Materials and methods: MI has been reproduced classically by ligation of the left coronary artery. BQ-123, a selective antagonist of ET-1 receptor type A was i/p administered immediately after MI during 7 days (0,3 mg/kg, daily). AM also during 7 days after MI was i/p continuously infused (2,0 μg/h) by using an implanted minipump. Both sham-operated rats and rats with MI but without medication received respectively saline solution. The functional indices of working isolated heart perfused by Neely-Morgan method were assessed after 2 and 5 weeks after the last medication.

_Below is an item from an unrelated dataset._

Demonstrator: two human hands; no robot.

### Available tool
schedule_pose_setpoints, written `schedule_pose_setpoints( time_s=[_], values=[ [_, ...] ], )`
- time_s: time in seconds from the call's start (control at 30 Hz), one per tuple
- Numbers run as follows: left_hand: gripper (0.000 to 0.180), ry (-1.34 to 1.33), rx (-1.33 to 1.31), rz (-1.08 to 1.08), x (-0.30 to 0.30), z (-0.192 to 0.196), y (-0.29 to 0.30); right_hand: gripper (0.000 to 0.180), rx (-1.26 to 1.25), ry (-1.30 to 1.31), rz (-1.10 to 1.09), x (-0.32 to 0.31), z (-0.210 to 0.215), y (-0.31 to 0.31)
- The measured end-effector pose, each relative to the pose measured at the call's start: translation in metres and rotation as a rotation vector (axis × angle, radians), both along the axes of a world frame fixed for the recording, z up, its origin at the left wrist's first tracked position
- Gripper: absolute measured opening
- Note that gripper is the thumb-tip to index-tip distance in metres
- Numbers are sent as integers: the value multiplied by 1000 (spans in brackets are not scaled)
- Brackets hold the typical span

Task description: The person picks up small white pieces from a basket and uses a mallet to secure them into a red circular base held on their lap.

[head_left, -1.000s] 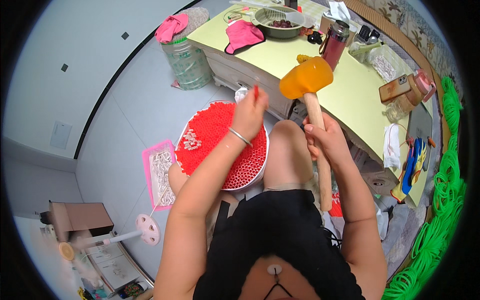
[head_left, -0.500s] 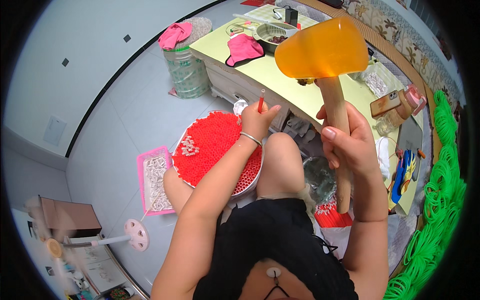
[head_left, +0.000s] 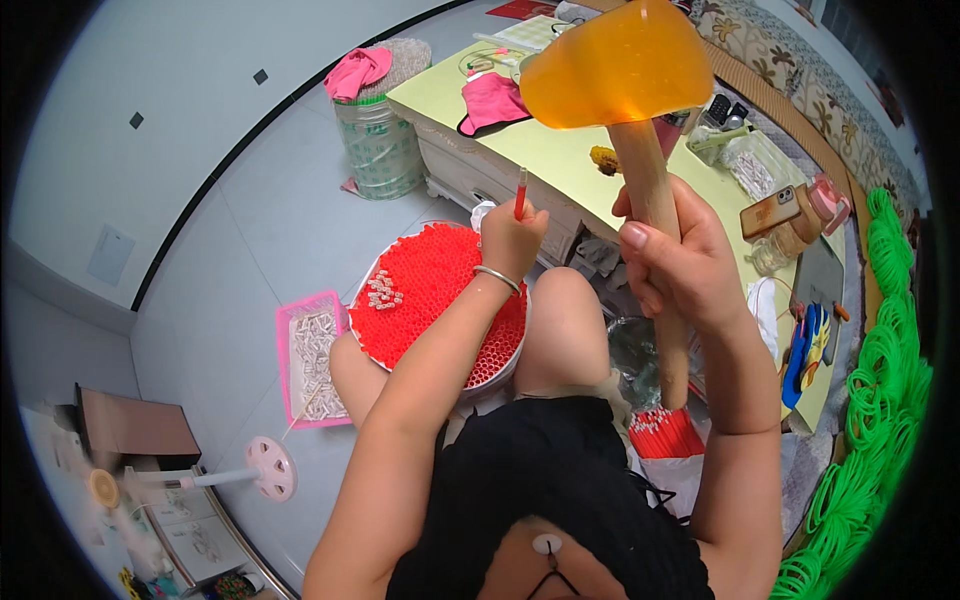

Results: First and foremost is to note that both remedies significantly reduced rat mortality: 15% (BQ-123) and 18% (AM) vs 34% (MI). At the term of 2 weeks ET-1 receptor antagonist showed a better capacity to improve functional recovery. In indicated series (BQ-123, AM, MI, and control) the main left ventricle parameters followed as: systolic pressure (SP, mm Hg) – 94,5±8,5 (p<0,05 vs MI); 88,7±7,6; 77,2±7,5 and 136,3±7,4; end-diastolic pressure (EDP, mm Hg) - 14,5±0,7 (p<0,05 vs MI); 15,8±0,7 (p<0,05 vs MI); 19,2±1,4 and 10,2±0,6; izovolumetric +dP/dTmax - 8088±520 (p<0,05 vs MI); 7330±480 (p<0,05 vs MI); 6715±440 and 9677±475 and cardiac output (CO, ml/min) – 31,4±2,4 (p<0,05 vs MI); 28,3±2,5 (p<0,05 vs MI); 23,5±2,3 and 40,7±2,8. After 5 weeks functional benefit was more conspicuous, and importantly is that it appeared similar for both medications. Thus, CO increased comparatively to MI by 39–40%, PS elevated by 27–28%, and EDP has fallen averagely by 1/3. Of particular note both remedies ensured after 5 weeks a positive inotropic effect of isolated heart on ET-1 action in concentration of 10–6 M manifested by SP elevation by 6,7% (in control – 11,7%) followed respectively by CO increase almost of 10,6%. In MI series ET-1 action was associated with decrease of both SP by 9,62% and CO by 8,5%.
Conclusion: A 7 days administration of ET-1 receptor antagonist (BQ-123) or adrenomedullin ameliorates heart function recovery after MI: (i) earlier benefit (2nd week) belongs to BQ-123, (ii) but at 5th week effects appear similarly.